(PROVIDED DATA)
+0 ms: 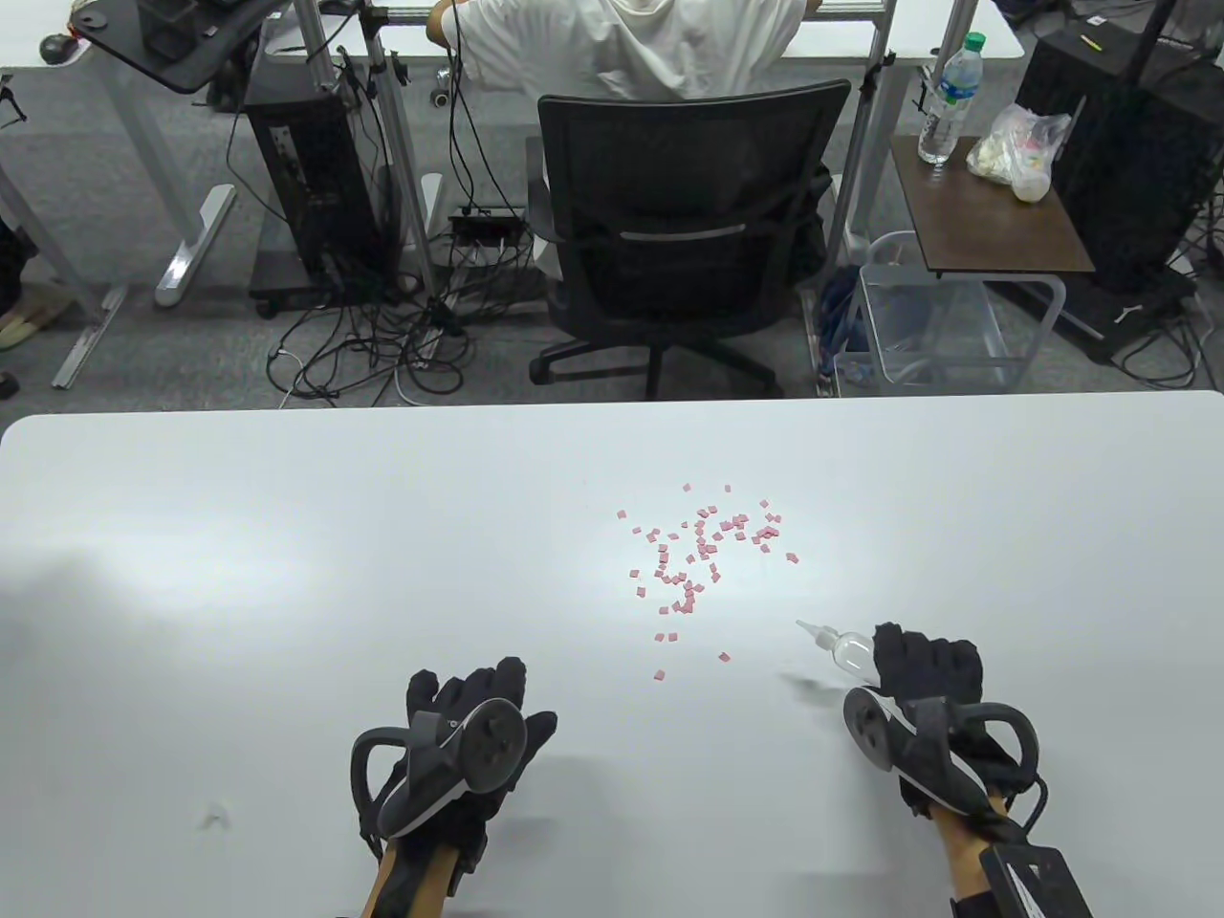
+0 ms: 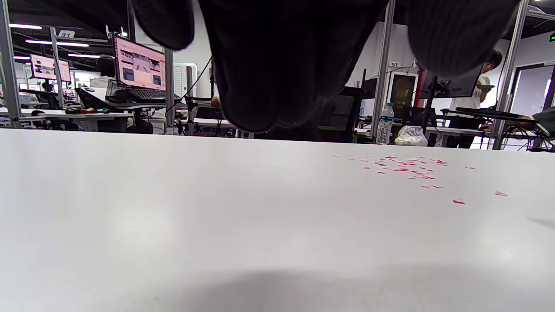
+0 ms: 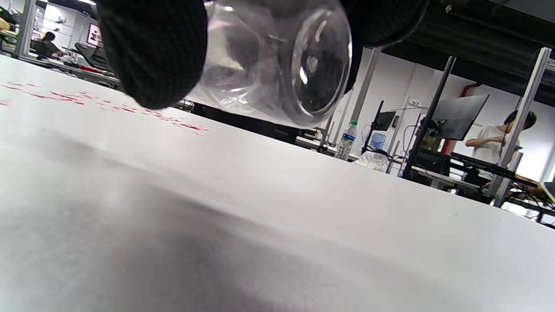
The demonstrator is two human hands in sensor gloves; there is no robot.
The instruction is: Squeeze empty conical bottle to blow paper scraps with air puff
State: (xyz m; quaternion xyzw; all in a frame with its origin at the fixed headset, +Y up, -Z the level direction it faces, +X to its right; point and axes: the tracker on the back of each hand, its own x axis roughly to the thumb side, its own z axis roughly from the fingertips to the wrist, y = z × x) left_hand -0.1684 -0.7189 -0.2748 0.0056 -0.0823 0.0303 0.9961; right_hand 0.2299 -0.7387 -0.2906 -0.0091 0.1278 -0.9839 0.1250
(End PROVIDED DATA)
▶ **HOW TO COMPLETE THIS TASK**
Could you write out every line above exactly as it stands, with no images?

▶ **FINISHED EXERCISE**
+0 ms: 
+0 ms: 
+0 ms: 
The demonstrator is two human hands in sensor gloves; there is no robot.
The instruction is: Squeeze empty conical bottle to blow paper scraps with air puff
State: (xyz m; quaternion xyzw; all in a frame with its origin at the fixed headset, +Y up, -Z the level direction it faces, +X to its right; point and axes: the tracker on the back of each hand, its own x axis roughly to the thumb side, its own z axis roughly from the fingertips to the wrist, y = z × x) left_hand -0.1684 -0.7189 -0.2748 0.0056 -0.0823 0.0303 0.9961; right_hand 0.2299 -0.7387 -0.2906 -0.0091 0.1278 -0.9839 0.1250

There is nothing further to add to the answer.